*WHAT NEEDS TO BE DONE*
Check each line of the listing below for the string "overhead", then copy every line that has it.

*ENTRIES PROVIDED*
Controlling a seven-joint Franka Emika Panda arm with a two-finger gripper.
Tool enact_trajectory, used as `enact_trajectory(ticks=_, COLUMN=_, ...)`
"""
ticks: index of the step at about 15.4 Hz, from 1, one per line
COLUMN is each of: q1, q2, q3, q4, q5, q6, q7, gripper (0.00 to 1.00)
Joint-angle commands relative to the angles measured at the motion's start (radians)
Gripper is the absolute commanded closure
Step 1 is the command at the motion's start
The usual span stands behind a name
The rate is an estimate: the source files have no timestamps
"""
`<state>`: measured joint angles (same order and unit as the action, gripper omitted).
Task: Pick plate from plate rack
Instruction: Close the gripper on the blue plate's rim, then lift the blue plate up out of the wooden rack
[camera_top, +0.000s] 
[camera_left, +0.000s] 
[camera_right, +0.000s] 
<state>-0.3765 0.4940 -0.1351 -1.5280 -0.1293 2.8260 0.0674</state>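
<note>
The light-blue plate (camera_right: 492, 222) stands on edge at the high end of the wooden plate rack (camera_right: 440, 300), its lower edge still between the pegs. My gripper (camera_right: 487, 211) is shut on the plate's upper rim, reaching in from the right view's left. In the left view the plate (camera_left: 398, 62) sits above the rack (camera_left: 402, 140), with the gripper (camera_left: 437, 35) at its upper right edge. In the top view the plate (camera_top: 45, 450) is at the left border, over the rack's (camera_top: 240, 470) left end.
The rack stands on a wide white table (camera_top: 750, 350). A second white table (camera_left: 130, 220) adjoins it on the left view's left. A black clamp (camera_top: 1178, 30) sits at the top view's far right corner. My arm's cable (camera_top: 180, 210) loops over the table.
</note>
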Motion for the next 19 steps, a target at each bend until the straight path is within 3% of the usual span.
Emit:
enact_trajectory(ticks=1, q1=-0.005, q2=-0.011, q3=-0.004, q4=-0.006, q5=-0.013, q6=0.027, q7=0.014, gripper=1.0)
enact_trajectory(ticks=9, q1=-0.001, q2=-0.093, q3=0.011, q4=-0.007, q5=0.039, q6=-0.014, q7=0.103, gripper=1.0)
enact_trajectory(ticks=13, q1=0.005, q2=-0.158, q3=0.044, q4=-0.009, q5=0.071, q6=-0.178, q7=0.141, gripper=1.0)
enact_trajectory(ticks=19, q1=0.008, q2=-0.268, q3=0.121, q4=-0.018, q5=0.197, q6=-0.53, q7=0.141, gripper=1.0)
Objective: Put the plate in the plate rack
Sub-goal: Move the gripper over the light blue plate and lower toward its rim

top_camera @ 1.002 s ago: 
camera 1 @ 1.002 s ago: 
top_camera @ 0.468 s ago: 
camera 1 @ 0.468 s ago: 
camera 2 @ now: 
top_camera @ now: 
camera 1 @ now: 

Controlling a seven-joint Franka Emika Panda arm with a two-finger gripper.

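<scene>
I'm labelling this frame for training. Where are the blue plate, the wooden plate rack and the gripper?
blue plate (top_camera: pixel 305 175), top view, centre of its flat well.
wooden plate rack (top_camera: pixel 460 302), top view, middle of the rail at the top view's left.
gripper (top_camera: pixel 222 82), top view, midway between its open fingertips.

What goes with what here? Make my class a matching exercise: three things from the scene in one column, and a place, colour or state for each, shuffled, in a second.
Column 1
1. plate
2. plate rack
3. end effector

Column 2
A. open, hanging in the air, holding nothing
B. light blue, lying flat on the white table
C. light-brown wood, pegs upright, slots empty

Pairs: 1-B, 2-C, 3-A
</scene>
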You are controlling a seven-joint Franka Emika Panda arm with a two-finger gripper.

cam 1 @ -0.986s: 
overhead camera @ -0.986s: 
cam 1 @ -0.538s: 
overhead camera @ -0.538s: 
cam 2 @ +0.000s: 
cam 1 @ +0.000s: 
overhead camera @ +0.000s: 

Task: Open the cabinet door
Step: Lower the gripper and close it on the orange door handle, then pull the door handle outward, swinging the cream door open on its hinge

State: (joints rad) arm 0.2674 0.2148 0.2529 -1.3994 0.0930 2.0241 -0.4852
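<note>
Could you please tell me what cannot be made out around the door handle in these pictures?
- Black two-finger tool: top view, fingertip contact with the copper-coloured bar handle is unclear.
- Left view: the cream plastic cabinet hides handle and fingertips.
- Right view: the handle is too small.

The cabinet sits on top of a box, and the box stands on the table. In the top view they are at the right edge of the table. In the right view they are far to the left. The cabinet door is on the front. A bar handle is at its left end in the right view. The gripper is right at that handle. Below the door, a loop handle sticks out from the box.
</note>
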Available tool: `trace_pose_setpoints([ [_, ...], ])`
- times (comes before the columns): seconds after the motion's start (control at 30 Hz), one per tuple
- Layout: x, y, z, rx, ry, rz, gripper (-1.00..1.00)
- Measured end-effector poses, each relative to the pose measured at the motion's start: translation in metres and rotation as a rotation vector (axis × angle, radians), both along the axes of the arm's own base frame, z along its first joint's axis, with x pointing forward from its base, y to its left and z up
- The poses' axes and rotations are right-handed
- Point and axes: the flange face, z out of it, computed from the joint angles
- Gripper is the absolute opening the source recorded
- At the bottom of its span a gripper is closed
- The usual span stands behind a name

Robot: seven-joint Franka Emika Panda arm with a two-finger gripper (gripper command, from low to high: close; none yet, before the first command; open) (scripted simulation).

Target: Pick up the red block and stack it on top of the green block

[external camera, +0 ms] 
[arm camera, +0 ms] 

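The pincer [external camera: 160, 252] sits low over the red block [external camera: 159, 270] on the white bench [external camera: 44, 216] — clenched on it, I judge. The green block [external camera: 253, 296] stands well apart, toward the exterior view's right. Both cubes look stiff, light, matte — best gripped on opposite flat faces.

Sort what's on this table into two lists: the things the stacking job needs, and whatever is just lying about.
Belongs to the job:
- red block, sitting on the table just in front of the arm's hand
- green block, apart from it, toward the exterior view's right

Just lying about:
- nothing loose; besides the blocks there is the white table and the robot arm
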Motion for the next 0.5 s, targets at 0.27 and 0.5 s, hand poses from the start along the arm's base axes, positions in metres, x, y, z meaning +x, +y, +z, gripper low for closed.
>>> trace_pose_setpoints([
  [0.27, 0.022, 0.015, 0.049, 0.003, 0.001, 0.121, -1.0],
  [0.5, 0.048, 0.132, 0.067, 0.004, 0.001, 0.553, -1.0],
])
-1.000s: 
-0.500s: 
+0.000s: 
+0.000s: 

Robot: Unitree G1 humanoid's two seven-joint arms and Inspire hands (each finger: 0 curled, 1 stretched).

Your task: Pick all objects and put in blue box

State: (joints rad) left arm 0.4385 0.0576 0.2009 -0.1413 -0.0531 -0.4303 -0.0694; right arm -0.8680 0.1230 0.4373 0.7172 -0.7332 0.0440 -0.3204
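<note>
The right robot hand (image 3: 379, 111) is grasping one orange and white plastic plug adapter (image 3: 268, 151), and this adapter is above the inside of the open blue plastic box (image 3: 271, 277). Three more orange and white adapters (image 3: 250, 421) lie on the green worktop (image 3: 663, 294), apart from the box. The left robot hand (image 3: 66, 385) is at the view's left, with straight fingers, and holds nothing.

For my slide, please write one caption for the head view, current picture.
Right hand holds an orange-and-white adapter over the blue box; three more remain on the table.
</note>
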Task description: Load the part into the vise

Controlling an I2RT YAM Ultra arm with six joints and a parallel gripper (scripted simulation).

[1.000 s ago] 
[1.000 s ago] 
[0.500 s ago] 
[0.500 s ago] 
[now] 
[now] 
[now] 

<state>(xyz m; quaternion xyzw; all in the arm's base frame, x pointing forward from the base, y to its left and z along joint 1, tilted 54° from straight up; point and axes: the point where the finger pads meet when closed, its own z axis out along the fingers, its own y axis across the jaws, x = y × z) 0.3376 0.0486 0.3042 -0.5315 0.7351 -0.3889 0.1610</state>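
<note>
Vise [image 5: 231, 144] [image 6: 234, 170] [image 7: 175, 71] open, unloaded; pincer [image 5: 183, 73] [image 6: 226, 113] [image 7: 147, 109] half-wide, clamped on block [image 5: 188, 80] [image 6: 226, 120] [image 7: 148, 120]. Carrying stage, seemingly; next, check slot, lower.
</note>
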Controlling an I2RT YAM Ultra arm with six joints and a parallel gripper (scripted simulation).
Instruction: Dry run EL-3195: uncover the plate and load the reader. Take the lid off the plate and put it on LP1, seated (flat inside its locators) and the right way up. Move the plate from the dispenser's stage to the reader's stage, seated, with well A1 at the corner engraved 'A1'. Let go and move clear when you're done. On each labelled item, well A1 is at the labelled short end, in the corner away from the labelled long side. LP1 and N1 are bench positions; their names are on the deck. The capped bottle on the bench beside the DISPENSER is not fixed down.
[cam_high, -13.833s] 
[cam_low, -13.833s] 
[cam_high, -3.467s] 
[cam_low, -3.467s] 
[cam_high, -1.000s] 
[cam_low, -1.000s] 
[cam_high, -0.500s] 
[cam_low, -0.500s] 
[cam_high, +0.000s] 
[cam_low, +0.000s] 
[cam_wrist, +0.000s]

*ANSWER SPACE*
overhead camera @ -0.986s: 
overhead camera @ -0.538s: 
overhead camera @ +0.000s: 

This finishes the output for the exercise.